→ About this exercise
When you reach the line with "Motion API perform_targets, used" in the data below, begin printing lines exactly, and stop once the line with "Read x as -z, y" has been printed.

→ Supplied material
##########
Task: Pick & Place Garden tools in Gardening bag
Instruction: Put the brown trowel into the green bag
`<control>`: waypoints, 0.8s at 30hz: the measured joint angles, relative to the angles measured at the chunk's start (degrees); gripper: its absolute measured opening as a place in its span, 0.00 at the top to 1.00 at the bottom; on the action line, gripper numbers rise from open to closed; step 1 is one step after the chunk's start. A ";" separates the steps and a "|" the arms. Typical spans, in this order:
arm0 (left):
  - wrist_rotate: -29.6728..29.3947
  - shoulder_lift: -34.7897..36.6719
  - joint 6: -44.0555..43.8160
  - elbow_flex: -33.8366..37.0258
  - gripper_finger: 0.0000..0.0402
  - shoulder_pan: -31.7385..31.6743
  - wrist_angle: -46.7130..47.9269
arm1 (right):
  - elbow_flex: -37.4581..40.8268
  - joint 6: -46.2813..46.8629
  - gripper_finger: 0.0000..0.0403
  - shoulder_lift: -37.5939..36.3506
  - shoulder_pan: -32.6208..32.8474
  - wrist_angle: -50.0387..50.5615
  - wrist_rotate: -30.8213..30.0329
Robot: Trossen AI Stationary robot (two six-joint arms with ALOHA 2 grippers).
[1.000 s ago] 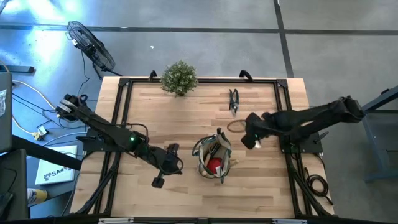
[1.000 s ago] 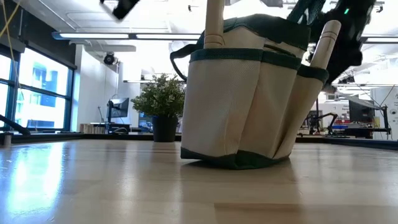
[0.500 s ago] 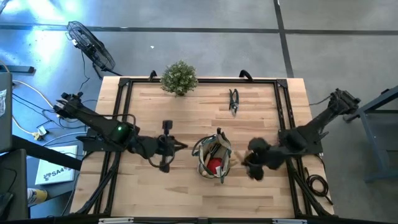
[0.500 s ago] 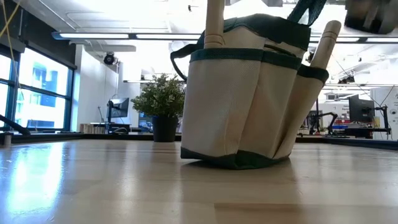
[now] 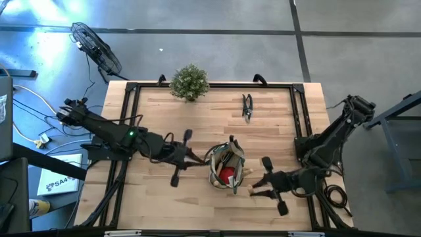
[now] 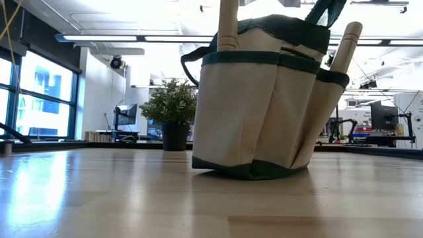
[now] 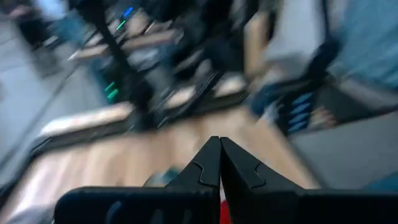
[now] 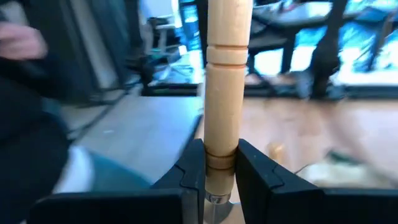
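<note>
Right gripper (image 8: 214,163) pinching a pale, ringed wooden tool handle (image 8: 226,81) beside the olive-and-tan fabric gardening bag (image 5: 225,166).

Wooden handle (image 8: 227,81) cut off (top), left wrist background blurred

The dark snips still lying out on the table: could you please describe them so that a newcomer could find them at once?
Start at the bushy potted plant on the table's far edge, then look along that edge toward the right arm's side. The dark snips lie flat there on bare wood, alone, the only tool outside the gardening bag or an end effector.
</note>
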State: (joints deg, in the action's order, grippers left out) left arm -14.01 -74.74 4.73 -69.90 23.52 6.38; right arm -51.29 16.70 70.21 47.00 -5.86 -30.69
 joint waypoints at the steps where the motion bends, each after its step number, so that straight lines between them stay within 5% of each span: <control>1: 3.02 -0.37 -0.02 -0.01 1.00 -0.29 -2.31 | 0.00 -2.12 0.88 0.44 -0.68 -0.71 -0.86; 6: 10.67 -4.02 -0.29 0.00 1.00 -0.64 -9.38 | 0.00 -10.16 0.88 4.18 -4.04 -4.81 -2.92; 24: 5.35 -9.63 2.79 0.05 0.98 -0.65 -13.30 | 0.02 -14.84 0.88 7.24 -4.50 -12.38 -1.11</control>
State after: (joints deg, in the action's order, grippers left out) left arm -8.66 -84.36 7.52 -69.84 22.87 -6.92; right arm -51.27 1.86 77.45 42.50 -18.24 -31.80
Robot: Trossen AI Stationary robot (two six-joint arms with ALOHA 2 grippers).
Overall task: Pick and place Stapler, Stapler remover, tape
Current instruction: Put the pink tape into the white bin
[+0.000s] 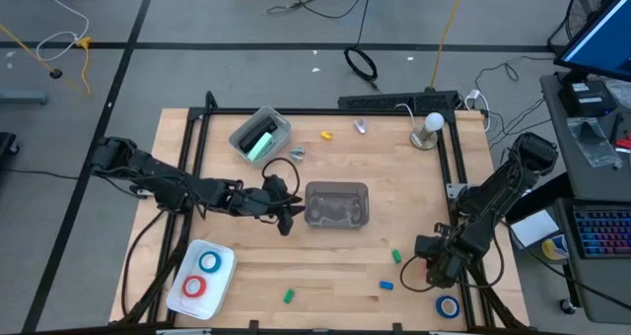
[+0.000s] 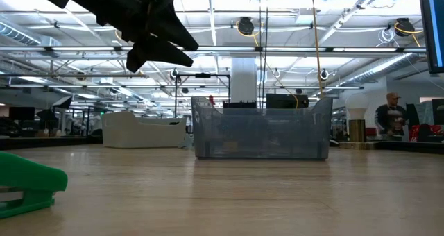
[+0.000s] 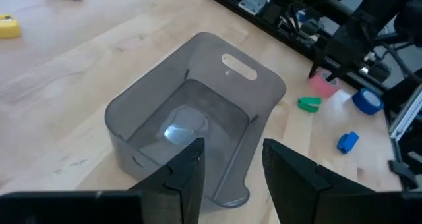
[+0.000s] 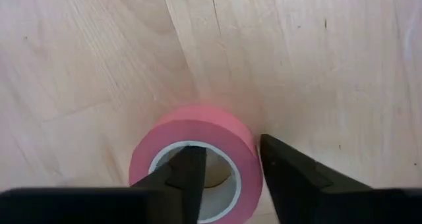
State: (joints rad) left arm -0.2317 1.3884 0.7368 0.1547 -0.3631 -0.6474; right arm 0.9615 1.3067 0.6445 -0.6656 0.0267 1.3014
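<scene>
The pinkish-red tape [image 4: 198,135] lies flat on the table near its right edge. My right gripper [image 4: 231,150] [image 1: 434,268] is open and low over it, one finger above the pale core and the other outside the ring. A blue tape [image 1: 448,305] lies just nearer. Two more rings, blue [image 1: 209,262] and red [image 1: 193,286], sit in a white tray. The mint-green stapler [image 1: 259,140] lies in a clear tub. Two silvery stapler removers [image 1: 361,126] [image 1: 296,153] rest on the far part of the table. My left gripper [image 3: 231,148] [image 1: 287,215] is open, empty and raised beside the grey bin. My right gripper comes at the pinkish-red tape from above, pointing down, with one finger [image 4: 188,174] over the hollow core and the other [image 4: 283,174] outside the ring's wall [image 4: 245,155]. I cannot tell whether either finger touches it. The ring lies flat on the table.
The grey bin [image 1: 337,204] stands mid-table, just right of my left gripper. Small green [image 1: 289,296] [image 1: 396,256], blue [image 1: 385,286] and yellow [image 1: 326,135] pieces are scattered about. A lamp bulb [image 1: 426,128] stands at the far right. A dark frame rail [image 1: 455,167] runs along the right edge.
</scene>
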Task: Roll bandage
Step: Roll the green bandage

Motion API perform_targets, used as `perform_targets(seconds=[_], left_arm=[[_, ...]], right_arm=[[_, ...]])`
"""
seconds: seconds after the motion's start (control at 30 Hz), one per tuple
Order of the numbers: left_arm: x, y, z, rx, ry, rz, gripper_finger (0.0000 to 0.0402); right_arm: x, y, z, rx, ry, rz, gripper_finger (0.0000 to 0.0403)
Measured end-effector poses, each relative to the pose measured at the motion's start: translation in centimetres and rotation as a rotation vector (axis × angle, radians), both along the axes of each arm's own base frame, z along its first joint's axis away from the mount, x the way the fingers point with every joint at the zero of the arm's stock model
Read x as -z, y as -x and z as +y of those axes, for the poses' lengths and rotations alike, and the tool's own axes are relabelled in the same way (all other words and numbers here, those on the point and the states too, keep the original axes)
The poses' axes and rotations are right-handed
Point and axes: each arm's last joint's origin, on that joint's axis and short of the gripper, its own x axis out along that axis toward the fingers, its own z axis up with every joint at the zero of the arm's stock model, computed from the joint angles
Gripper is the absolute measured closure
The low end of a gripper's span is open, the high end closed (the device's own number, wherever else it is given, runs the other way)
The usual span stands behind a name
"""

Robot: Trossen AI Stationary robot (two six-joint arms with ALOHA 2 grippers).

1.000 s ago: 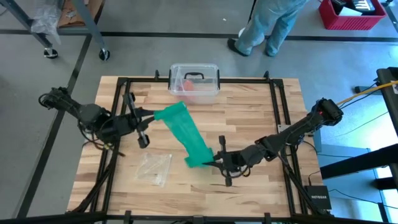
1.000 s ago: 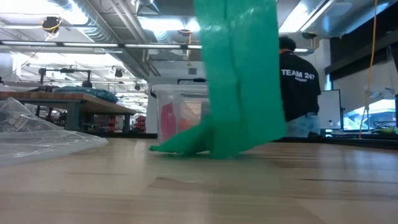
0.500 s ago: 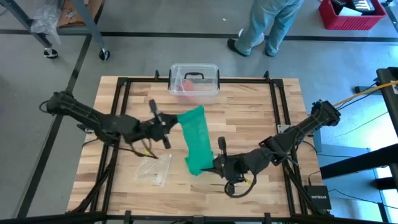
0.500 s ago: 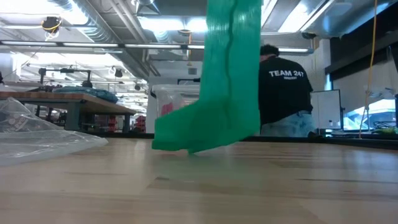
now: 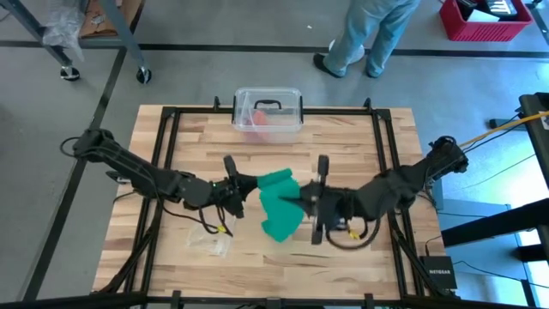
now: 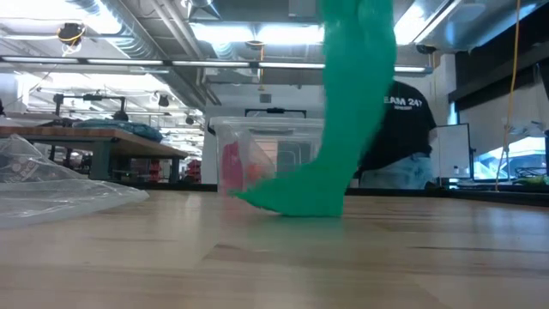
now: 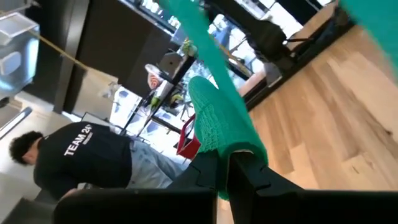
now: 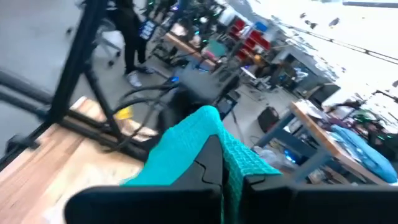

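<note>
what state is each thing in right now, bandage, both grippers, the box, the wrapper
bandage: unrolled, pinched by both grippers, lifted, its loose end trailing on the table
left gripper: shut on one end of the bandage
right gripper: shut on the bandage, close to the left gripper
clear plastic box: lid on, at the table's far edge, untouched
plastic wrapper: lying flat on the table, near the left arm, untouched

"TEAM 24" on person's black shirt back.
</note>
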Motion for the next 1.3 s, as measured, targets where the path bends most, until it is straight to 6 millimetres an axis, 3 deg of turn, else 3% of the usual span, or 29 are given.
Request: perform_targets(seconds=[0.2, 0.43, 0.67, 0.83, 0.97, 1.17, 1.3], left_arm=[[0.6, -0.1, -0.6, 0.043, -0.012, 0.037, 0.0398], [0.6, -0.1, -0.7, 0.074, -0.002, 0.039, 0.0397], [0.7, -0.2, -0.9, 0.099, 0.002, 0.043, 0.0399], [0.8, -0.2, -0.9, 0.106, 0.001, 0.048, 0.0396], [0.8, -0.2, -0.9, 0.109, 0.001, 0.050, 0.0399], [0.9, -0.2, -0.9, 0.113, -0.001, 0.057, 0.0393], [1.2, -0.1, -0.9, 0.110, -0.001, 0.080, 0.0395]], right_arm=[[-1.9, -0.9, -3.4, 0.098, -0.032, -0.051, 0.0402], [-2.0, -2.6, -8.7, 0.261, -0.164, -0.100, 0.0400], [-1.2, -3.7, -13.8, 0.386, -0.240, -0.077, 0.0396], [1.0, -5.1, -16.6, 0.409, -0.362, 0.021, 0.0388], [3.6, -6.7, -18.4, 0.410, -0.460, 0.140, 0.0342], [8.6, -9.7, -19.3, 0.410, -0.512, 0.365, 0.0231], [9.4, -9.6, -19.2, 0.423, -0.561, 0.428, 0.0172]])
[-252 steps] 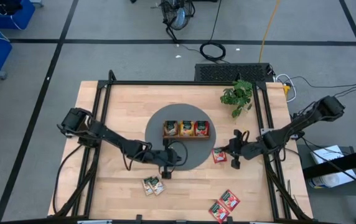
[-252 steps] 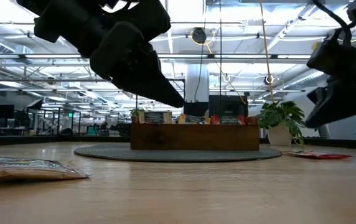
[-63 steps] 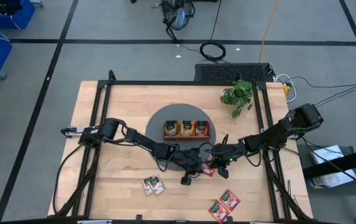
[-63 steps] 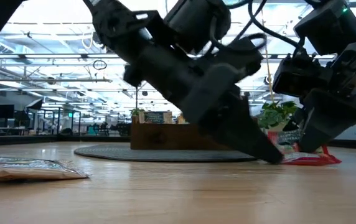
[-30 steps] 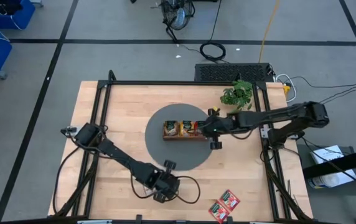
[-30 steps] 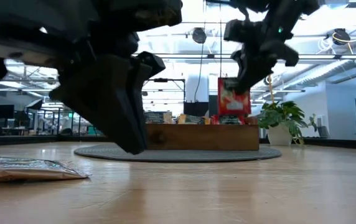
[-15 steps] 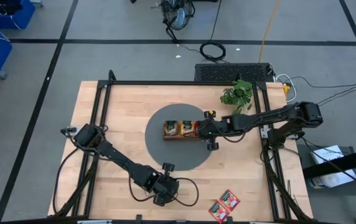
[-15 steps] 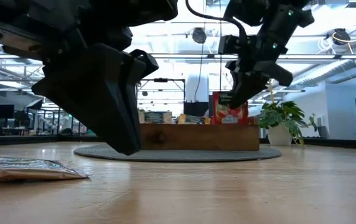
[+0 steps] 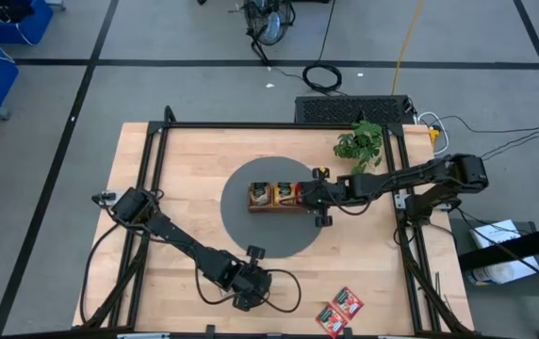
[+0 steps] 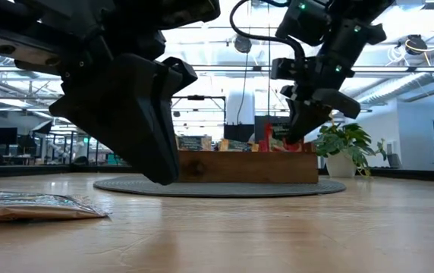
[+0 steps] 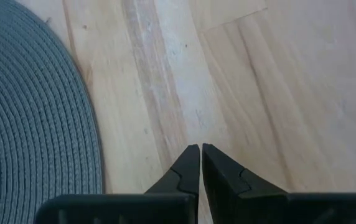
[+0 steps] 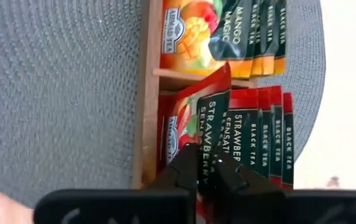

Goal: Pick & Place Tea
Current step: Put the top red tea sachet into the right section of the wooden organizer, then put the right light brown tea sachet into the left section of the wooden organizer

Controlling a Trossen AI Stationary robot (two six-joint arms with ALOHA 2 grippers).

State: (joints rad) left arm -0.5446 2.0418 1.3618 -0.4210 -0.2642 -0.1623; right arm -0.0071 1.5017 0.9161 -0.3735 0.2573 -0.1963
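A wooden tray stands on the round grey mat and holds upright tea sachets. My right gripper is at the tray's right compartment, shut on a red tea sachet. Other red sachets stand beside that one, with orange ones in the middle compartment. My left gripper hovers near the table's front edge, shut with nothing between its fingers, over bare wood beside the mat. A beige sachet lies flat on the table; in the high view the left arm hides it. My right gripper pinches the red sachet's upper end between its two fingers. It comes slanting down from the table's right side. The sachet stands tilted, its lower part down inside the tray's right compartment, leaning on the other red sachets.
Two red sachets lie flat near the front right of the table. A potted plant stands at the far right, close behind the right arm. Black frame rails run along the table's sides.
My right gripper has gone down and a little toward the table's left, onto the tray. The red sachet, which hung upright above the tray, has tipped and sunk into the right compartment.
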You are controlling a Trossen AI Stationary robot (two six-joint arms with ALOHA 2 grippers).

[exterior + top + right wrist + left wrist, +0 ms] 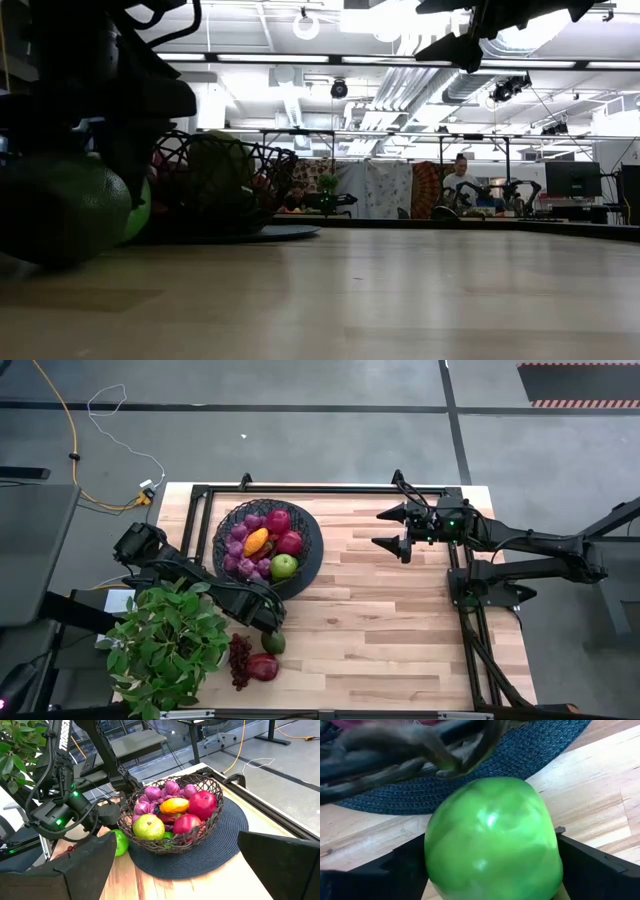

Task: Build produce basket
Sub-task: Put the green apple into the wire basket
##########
→ Output
Motion API perform_targets, used as `perform_targets(seconds=[_], left_arm=[[_, ...]], right_arm=[[_, ...]])`
"""
seconds: seconds after the motion's start (control at 30 Hz), one per tuple
Order of the numbers: left_arm: x, y, z, rx, ry, rz, gripper_finger (0.0000 to 0.0402); right_arm: x, y, z, rx, ry, rz, gripper_finger (0.0000 to 0.0403)
Measured end-effector poses, each relative to the pose measured at the motion's start: translation in centimetres and rotation as a rotation vector (axis × angle, radians), both along the axes of each arm's own base frame, z along its first joint's axis away from the mount, x the way the fingers point with every joint at the zero of the arm's stock model
Read x as -z, y as -x and z as +y of those axes, for the poses' lengths and rotations alike, and the tool's own axes are relabelled in the same way (all other words and numbers here, those on the point and the states too, keep the original axes)

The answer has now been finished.